Au cours de notre entretien, Mme Kissy nous a dévoilé la strategie de Malebi pour lutter contre la déforestation due à la production du charbon de bois.
“Pour lutter contre la déforestation, nous produisons le charbon avec le cacia siamé. Ce sont des bois plantés qui, une fois coupés, se régénèrent. On n’a plus besoin de planter. Par exemple, si tu as 150 parcelles de cacia et que sur chaque année, tu prends 30 ha, pour faire ton charbon, jusqu’au moment où tu vas arriver sur les 150 ha, les parcelles exploitées ont déjà régénérées. Comme cela, on fait une rotation. C’est la solution qu’il faut pour éviter la déforestation. Que les autorités essaient de faire des concessions pour le producteur du charbon”, n’a pas manqué de dire Mme Kissy.
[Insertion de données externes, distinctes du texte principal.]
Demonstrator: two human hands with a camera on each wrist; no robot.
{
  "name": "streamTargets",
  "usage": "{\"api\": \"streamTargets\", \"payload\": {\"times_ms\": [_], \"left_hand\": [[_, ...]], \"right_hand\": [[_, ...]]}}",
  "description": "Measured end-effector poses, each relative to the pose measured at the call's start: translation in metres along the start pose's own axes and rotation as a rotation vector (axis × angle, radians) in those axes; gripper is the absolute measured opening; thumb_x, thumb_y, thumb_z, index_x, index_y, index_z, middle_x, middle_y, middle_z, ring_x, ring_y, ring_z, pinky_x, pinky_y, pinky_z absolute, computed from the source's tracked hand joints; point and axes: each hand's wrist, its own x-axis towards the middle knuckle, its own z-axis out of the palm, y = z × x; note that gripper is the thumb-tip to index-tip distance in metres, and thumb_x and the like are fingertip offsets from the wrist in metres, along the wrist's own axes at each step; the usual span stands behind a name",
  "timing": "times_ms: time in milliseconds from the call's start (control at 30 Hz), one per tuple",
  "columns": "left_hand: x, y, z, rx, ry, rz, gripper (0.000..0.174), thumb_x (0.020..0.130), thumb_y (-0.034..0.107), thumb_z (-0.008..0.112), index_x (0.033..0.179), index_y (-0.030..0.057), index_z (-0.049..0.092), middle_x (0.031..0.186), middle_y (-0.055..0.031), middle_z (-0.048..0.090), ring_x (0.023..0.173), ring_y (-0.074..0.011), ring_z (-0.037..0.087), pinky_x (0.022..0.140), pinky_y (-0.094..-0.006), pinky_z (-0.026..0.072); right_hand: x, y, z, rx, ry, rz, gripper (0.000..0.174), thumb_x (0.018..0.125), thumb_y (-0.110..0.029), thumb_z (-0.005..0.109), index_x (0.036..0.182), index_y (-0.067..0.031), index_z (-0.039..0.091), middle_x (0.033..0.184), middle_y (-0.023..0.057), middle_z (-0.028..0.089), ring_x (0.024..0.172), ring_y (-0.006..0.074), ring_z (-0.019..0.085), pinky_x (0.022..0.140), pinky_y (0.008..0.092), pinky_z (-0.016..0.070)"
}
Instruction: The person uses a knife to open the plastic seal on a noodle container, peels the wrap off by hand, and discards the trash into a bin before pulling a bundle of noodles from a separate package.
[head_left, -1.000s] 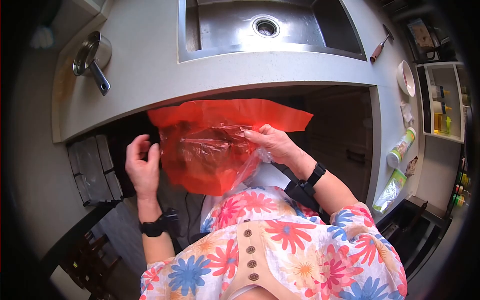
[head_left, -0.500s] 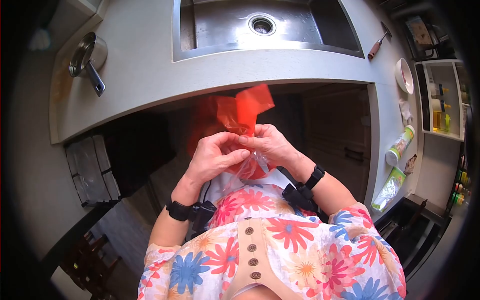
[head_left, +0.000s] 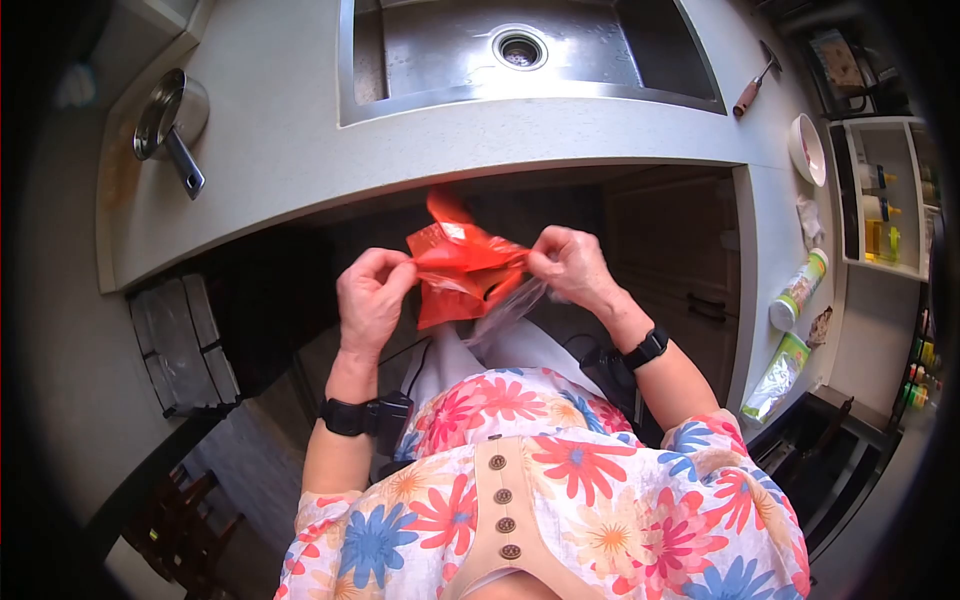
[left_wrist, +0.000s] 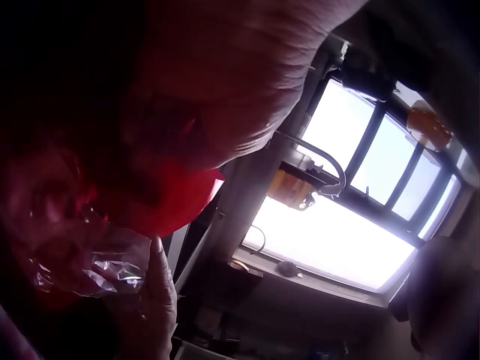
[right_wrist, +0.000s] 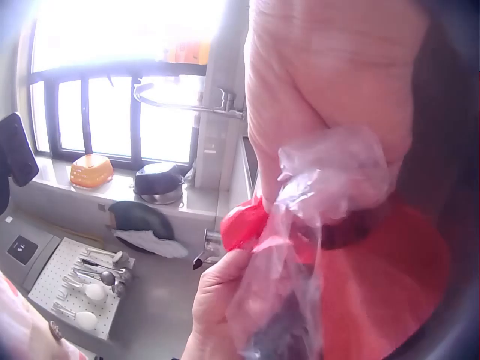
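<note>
A red plastic bag (head_left: 460, 255) is stretched between my two hands in front of my lap, below the counter edge. My left hand (head_left: 368, 300) pinches its left side between thumb and bent fingers. On the other side, my right hand (head_left: 575, 268) pinches the bag's right end. A crumpled clear plastic film (head_left: 508, 312) hangs from the right hand's grip; the right wrist view shows the film (right_wrist: 334, 172) bunched against that palm, over the red bag (right_wrist: 382, 285). In the dim left wrist view, the red bag (left_wrist: 176, 206) shows under the left hand.
Ahead lies the counter (head_left: 560, 135) with a steel sink (head_left: 590, 60). A saucepan (head_left: 172, 125) stands at left. Along the right are a wooden-handled tool (head_left: 750, 95), a white bowl (head_left: 806, 150), a canister (head_left: 798, 290) and a green packet (head_left: 778, 378).
The wide-spread red bag has been gathered into a narrow bunch. My left hand came in from the left and took hold of it; then both hands drew apart, stretching it sideways.
</note>
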Motion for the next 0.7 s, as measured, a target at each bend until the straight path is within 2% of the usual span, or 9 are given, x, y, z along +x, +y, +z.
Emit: {"api": "streamTargets", "payload": {"times_ms": [33, 100, 300, 367, 400, 500, 567, 667, 700], "left_hand": [[0.001, -0.002, -0.007, 0.229, 0.094, 0.113, 0.004, 0.079, 0.001, 0.061, 0.076, -0.0005, 0.061, 0.071, -0.0025, 0.059, 0.059, -0.0082, 0.055, 0.056, -0.0224, 0.0438], [-0.002, 0.004, -0.019, 0.515, 0.144, 0.265, 0.004, 0.076, 0.001, 0.061, 0.072, -0.0005, 0.059, 0.067, -0.007, 0.055, 0.055, -0.0128, 0.055, 0.052, -0.0253, 0.0425], [-0.005, -0.029, -0.064, 0.696, 0.222, 0.134, 0.007, 0.072, 0.006, 0.061, 0.07, 0.0007, 0.058, 0.066, -0.0098, 0.055, 0.059, -0.0226, 0.057, 0.056, -0.0321, 0.0451], [-0.001, -0.042, -0.069, 0.913, 0.025, 0.025, 0.012, 0.071, 0.011, 0.062, 0.078, 0.0021, 0.06, 0.073, -0.011, 0.058, 0.068, -0.0275, 0.06, 0.064, -0.0376, 0.0482], [-0.002, -0.028, -0.064, 1.041, -0.072, -0.039, 0.029, 0.07, 0.014, 0.062, 0.097, 0.0046, 0.06, 0.091, -0.0131, 0.06, 0.088, -0.0317, 0.059, 0.078, -0.041, 0.0481], [0.008, 0.011, -0.025, 0.862, -0.099, 0.352, 0.061, 0.067, 0.018, 0.067, 0.124, 0.0065, 0.05, 0.121, -0.0151, 0.053, 0.111, -0.0322, 0.051, 0.094, -0.0375, 0.0429], [0.014, 0.034, 0.012, 0.766, -0.181, 0.436, 0.066, 0.066, 0.024, 0.073, 0.125, 0.0085, 0.048, 0.12, -0.0158, 0.053, 0.113, -0.0339, 0.049, 0.095, -0.0404, 0.0422], [0.025, 0.022, 0.04, 0.888, -0.223, 0.505, 0.049, 0.07, 0.022, 0.066, 0.117, 0.0105, 0.056, 0.111, -0.0142, 0.056, 0.101, -0.0327, 0.054, 0.086, -0.0417, 0.0458], [0.031, 0.016, 0.038, 0.902, -0.274, 0.362, 0.038, 0.072, 0.017, 0.063, 0.109, 0.0101, 0.06, 0.103, -0.0143, 0.058, 0.095, -0.032, 0.057, 0.081, -0.04, 0.0473]], "right_hand": [[0.004, 0.008, -0.003, -0.187, 0.178, -0.16, 0.012, 0.073, -0.015, 0.062, 0.068, -0.0038, 0.06, 0.068, 0.0117, 0.06, 0.062, 0.0227, 0.061, 0.057, 0.033, 0.0484], [0.008, 0.014, -0.013, -0.346, 0.349, -0.209, 0.013, 0.072, -0.015, 0.061, 0.067, -0.0047, 0.057, 0.069, 0.0126, 0.059, 0.064, 0.0303, 0.06, 0.058, 0.0382, 0.0486], [0.015, 0.02, -0.029, -0.138, 0.562, -0.171, 0.009, 0.073, -0.012, 0.063, 0.071, -0.0041, 0.059, 0.058, 0.008, 0.055, 0.05, 0.0179, 0.055, 0.05, 0.0297, 0.0464], [0.015, 0.015, -0.021, -0.068, 0.529, -0.206, 0.01, 0.074, -0.011, 0.064, 0.071, -0.0036, 0.058, 0.059, 0.0075, 0.055, 0.05, 0.015, 0.054, 0.05, 0.0282, 0.0458], [0.015, 0.016, -0.016, 0.035, 0.448, -0.188, 0.01, 0.075, -0.011, 0.064, 0.073, -0.0035, 0.058, 0.061, 0.0076, 0.057, 0.052, 0.0124, 0.054, 0.05, 0.0268, 0.0455], [0.005, -0.011, 0.0, 0.107, 0.197, -0.217, 0.004, 0.079, -0.004, 0.061, 0.079, -0.0018, 0.058, 0.064, 0.0015, 0.056, 0.059, 0.0051, 0.05, 0.053, 0.0218, 0.0439], [0.003, -0.021, 0.009, 0.051, 0.049, -0.304, 0.004, 0.079, -0.002, 0.06, 0.083, -0.0024, 0.058, 0.065, 0.0023, 0.056, 0.059, 0.0056, 0.05, 0.055, 0.0222, 0.0445], [-0.001, -0.029, 0.012, 0.039, -0.073, -0.382, 0.008, 0.078, 0.0, 0.059, 0.086, -0.0028, 0.059, 0.066, 0.0048, 0.057, 0.06, 0.0084, 0.054, 0.056, 0.0234, 0.0463], [0.0, -0.027, 0.006, 0.034, -0.066, -0.381, 0.008, 0.078, 0.0, 0.059, 0.086, -0.0028, 0.059, 0.066, 0.0048, 0.057, 0.06, 0.0084, 0.054, 0.056, 0.0234, 0.0463]]}}
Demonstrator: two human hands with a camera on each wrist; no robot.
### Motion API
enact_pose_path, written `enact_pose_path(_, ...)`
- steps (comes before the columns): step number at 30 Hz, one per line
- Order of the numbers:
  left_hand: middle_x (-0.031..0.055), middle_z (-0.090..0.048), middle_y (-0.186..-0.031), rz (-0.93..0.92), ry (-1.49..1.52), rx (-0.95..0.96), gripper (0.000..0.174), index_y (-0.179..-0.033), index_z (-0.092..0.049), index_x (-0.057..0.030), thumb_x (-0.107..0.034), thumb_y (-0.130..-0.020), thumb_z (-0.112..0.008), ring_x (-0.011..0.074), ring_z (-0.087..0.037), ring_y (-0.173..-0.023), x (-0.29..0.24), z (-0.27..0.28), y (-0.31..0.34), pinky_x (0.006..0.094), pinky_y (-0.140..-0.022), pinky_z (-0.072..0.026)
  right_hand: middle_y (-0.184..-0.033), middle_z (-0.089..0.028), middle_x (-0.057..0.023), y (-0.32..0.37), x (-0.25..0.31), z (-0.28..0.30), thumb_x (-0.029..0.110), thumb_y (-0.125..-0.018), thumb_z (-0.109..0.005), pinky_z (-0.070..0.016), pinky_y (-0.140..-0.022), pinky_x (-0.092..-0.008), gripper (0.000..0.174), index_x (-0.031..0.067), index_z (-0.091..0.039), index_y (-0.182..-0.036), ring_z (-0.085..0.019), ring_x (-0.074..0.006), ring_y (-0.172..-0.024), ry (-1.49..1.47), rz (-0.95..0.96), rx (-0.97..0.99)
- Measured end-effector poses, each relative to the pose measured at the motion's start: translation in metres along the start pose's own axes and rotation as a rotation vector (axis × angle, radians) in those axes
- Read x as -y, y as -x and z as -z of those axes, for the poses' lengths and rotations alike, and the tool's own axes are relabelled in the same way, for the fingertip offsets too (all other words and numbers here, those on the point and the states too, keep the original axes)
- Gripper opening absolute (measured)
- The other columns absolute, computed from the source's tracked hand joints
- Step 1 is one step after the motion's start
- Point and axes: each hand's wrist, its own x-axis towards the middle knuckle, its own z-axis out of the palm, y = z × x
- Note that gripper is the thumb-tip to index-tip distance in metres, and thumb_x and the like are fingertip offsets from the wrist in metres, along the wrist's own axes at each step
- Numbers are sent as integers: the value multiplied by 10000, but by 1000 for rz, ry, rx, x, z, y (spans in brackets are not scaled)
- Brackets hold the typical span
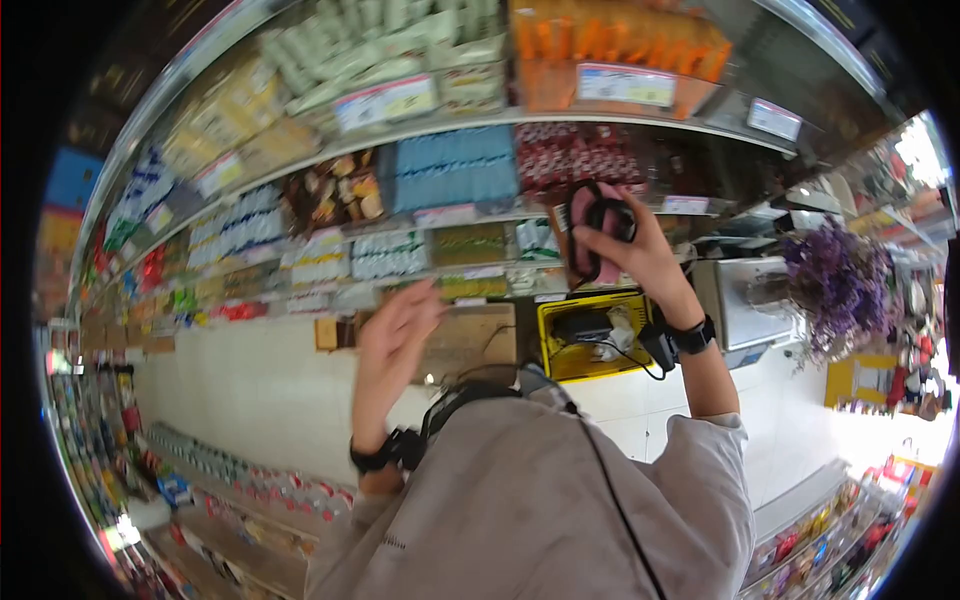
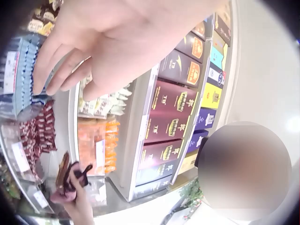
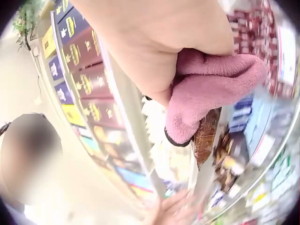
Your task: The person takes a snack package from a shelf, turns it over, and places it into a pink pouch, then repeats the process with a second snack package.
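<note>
My right hand (image 1: 650, 258) grips a pink fuzzy cloth (image 3: 211, 89) with dark trim, held in front of the shelves. A black loop shows on the cloth's other side in the head view. Beside the cloth, a brown, pointed, wrapped-looking piece (image 3: 205, 140) sticks out below it; I cannot tell whether the hand holds it too. My left hand (image 1: 395, 335) is raised in the air to the left, blurred, its fingers extended. In the left wrist view that empty hand overlaps the packets on the shelf.
Shelves before me hold blue packets (image 1: 455, 168), red-and-white packets (image 1: 565, 150) and orange packets (image 1: 620, 40). Dark red boxes (image 2: 168, 103) stand on an upper shelf. Below my right hand is a yellow basket (image 1: 545, 345) with dark items inside. Purple flowers (image 1: 840, 280) are at right.
</note>
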Motion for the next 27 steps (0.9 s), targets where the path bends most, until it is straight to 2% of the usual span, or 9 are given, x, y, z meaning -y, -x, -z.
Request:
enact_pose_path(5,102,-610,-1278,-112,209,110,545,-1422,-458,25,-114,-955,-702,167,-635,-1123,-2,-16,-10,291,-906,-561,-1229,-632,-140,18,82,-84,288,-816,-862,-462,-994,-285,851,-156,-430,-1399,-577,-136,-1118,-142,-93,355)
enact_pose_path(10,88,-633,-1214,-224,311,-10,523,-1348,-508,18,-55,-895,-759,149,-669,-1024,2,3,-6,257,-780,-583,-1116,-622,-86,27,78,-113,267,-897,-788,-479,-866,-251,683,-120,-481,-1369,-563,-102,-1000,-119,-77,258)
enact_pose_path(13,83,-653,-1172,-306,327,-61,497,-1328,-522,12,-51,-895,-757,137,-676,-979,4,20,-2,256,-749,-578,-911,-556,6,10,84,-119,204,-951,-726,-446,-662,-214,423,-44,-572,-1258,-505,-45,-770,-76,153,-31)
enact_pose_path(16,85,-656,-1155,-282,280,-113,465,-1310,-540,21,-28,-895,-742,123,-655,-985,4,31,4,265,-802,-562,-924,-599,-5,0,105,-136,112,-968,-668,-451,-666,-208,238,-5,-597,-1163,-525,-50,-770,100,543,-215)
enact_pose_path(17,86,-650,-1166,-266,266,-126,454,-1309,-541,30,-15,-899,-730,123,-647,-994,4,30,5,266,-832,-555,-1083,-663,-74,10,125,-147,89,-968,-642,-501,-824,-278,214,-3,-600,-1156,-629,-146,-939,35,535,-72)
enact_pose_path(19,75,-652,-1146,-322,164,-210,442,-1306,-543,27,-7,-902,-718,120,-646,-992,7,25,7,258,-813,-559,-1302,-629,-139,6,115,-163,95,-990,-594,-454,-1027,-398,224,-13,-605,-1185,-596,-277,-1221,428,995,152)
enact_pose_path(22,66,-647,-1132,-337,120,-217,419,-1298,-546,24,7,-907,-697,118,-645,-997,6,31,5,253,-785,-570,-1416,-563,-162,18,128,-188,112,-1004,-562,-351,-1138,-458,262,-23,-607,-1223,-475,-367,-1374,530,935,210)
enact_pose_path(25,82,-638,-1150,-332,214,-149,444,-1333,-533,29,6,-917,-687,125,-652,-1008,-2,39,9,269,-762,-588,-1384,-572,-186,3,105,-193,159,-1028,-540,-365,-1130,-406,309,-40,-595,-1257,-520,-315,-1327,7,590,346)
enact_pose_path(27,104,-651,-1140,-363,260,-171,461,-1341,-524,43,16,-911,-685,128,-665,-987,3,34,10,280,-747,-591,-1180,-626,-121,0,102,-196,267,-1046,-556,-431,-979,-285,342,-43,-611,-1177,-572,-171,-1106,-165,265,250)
Par ailleurs, notre interlocutrice a fait savoir que selon une étude du PNUD, plus de 80 % de la population ivoirienne utilise le bois pour cuisiner.
“Même quand on a le gaz, on a toujours besoin d’un sac de charbon à la maison. Il faut penser à faire le reboisement.
Nous appelons l’État à venir soutenir les femmes. Nous travaillons avec les femmes du milieu rural. Tous les 4 500 ha qu’on a en convention avec la SODEFOR ne sont pas exploités. Il y a beaucoup d’espace où il n’y a pas de bois. Avec la SODEFOR, normalement on doit faire le reboisement. On interdit les communautés d’entrer dans les forêts classées. Mais en interdisant les forêts sont infiltrées parce que les gens habitent à côté et ils ont faim. Donc ils sont toujours en train de planter. Mais il faut les encadrer pour que quand ils font leur culture, ils mettent leur culture à l’intérieur des reboisements. Comme cela ils enlèvent leurs vivriers et les arbres restent”, a recommandé Mme Kissy.
La déforestation est une réalité en Côte d’Ivoire. C’est d’ailleurs ce qui a conduit le ministere des Eaux et Forêts à vouloir renforcer le cadre législatif, réglementaire et institutionnel en matière de gestion des ressources forestières au cours de l’année 2023.
Ainsi, le code forestier et ses textes d’application seront vulgarisés et l’Accord de partenariat volontaire pour l’application des réglementations forestières sera mis en œuvre.